Early initiation of anticoagulation alone is associated with high rates of thrombus resolution and a low incidence rate of re-embolization. Surgical/ interventional therapy is indicated in those with mobile thrombus, persistence of thrombus/ re-embolization despite adequate anticoagulation, recurrent embolic episodes, embolic complications and contraindications to anticoagulation. Varied surgical approaches has been described such as thrombolysis, thrombectomy, endovascular repair, segmental aortic resection with reconstruction using prosthetic grafts, endoluminal stent grafts, surgical bypass. More recently, there has been a change in the treatment trend of aortic mural thrombus from surgical to conservative medical management. Although multiple treatment options are available, there are no expert approved guidelines for the same [19]. While some studies suggest aggressive approach to prevent recurrence and risk of peripheral embolization, others prefer a less invasive conservative approach [20]. Many questions still remain unanswered regarding the drug of choice, treatment dose, duration, chances of thrombus recurrence following any form of therapy, dose to prevent future recurrence, therapeutic range of INR to aim for, while on anticoagulation. More evidence in terms of RCT’s and meta-analysis is required to form a standardized agreed consensus. Anticoagulation remains as an effective means for controlling and preventing further progression of mural thrombi with longer duration in some patients till the cause is identified and rectified. We suggest having a standardized investigation pathway for similar patients and a dedicated registry of these patients, in order to understand the pathophysiology and formulate a better management plan.

Conclusion

The isolated development of an aortic mural thrombus (AMT) in an otherwise normal aorta is an infrequent phenomenon. Prompt recognition of this entity and ascertaining its underlying etiopathogenesis is crucial, as it can change the clinical outcomes to a greater extent. All possible etiologies such as infectious, inflammatory, malignant, hypercoagulable, autoimmune and familial aortic ailments must be excluded.
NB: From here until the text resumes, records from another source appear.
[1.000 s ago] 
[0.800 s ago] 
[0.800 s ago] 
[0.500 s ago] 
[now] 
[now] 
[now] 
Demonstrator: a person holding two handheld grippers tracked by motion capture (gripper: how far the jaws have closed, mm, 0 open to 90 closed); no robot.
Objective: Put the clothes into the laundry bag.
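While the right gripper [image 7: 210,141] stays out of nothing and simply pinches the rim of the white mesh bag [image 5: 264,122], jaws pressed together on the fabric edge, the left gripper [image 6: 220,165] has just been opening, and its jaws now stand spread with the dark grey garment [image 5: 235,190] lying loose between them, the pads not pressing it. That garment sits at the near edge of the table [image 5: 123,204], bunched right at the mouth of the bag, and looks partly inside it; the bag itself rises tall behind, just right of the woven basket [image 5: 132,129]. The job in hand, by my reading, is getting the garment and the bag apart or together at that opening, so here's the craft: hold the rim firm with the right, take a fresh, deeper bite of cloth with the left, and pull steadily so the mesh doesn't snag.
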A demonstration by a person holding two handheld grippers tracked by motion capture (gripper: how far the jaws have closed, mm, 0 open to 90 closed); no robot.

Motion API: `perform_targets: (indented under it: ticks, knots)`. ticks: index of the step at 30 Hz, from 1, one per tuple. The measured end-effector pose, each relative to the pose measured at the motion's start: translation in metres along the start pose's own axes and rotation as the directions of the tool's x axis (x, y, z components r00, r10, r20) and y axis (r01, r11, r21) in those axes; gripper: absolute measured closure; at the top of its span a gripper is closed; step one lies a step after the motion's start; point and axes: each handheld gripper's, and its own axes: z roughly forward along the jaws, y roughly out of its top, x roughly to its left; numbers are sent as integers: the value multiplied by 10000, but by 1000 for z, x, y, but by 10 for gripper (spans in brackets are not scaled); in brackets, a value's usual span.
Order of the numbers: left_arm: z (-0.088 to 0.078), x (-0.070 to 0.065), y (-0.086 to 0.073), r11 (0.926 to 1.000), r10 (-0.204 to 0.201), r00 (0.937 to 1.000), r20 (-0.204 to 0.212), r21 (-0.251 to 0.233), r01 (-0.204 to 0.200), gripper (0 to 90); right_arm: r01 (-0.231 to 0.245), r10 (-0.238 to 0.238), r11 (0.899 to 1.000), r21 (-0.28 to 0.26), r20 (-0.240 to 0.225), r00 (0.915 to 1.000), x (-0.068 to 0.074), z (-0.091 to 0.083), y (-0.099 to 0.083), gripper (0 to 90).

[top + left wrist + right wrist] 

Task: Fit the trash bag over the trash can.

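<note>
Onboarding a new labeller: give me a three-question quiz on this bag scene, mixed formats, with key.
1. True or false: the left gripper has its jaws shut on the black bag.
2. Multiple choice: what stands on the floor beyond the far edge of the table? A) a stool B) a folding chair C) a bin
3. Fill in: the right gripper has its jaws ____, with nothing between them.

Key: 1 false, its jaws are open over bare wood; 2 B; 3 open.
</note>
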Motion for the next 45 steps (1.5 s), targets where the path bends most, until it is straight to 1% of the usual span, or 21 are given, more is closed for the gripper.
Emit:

It is prudent to perform a complete clinical examination along with a meticulous thrombosis workup, prior to commencing any definitive treatment plan. Lack of current evidence on therapeutic avenues makes the decisionmaking challenging. A discussion with the expert team consisting of vascular surgeons, cardiologists, radiologists, specialty nurses; aids in addressing such difficult cases. Management has to be patient & thrombus specific. Life- long therapeutic anticoagulation is recommended in majority of cases, unless contraindicated. Through this case report, our primary objective is to create awareness among the general surgeons and radiologists about AMT, in order to avoid its misdiagnosis, delay in recommended therapy and related consequences.